Counter-Strike: Global Offensive Game Assessment

Counter-Strike: Global Offensive Game Assessment

I've decided that Counter-Strike: Global Offensive is from one other dimension. It's a game that doesn't need to exist. PC gamers (hundreds of them, according to SteamGraph ) are perfectly served by Counter-Strike: Source and CS 1.6 , content with the decade-something of tuning and a focus those games have received.

But here's GO: stuffed with doppelganger Desert Eagles and de_dust déjà vu, quantum-leaping from some parallel timeline whose game industry briefly intersected with ours. Enjoying it is like running into a college crush at the supermarket. You immediately notice differences. Oh, you're married? Your hair looks different. But that experience of reconnecting is nice—they're largely still the person you admired throughout geology.

In other words, GO's familiarity helps and hurts. Minor deviations from the CS you may've known or cherished are simple to identify. The MP5 is now the MP7, but it lacks the same clicky report and underdoggy "this is all I can afford, please do not kill me" personality. The TMP is changed by the MP9. Ragdoll physics do not persist after death, curiously. You'll be able to't connect a suppressor to the M4 for some reason.

Especially at long range, it takes a little more effort and squinting than it ought to to inform if I am hitting someone or not. And counterintuitively, bullet tracers, new in this version of CS, are an unreliable source of feedback. They appear to path the path of your precise bullet by just a few microseconds. With rifles and SMGs, my eyes would wander away from my enemy and crosshairs--what I ought to be watching--and try to interpret where my bullets have been falling based on the slightly-delayed, streaky particle effects. The small upside to tracers is that they mitigate camping a bit.
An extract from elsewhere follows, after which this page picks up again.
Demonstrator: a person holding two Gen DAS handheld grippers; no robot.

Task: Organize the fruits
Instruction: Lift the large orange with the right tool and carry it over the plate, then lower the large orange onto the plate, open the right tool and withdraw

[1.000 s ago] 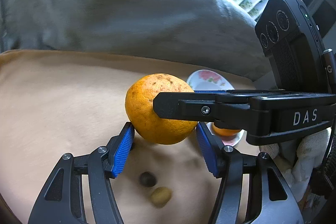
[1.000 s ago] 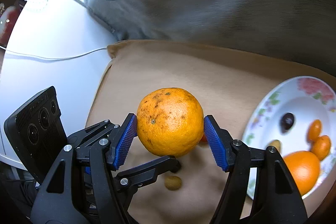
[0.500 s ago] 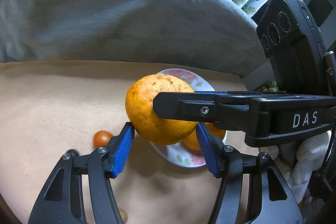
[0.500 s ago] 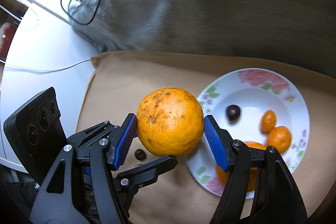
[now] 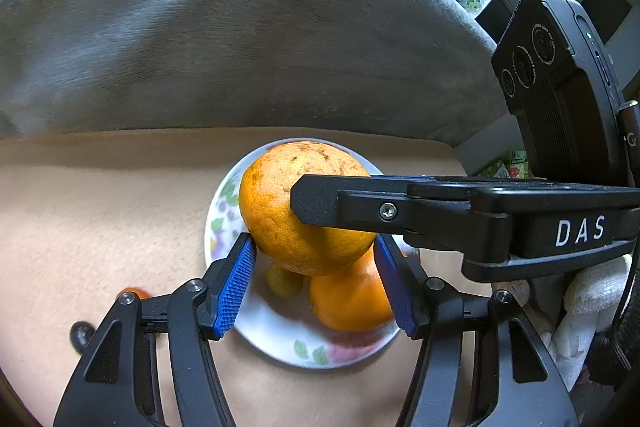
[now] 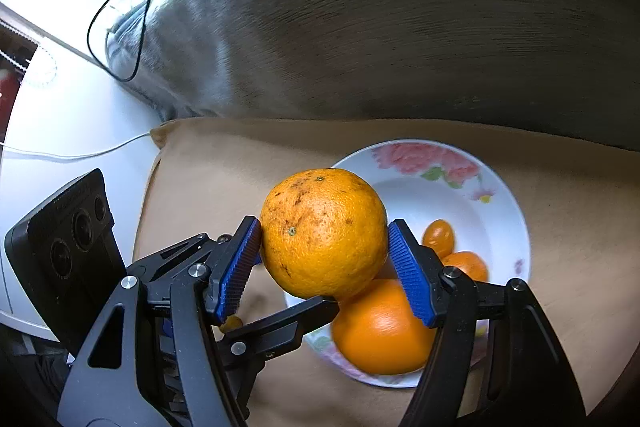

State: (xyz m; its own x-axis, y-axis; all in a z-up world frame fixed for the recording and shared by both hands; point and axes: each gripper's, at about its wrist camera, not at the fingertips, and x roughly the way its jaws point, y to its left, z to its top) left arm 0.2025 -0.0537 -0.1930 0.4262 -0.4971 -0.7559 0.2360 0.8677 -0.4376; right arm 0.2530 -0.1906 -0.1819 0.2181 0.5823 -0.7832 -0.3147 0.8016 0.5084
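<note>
A speckled orange (image 6: 324, 233) is held above the flowered white plate (image 6: 424, 163). My right gripper (image 6: 324, 267) is shut on the orange, blue pads on both sides. In the left wrist view the orange (image 5: 276, 211) is also between the pads of my left gripper (image 5: 314, 283), touching the left pad (image 5: 236, 283); the right gripper's finger crosses in front. The plate (image 5: 256, 331) holds a second orange (image 6: 380, 331), two small orange fruits (image 6: 440, 237) and a yellowish fruit (image 5: 282, 281).
A small red fruit (image 5: 134, 293) and a dark fruit (image 5: 80, 335) lie on the tan cloth (image 5: 100, 227) left of the plate. A grey blanket (image 6: 400, 7) rises behind. A white table with cables (image 6: 116, 23) is at left.
Both grippers have carried the orange to the right, from over the bare cloth to above the plate. The loose small fruits on the cloth have slid to the left of view.
</note>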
The adjustments made to current maps are intelligent and careful, though. Cracked glass is more opaque, making it modestly more tough to go on a sniping rampage in areas like cs_office's predominant hall. Adding a stairway to the underside of de_dust makes the route more viable for Terrorists while retaining that area's objective of a bottleneck; moving the B bombsite closer to the center of the map discourages CTs from hiding deep of their spawn point.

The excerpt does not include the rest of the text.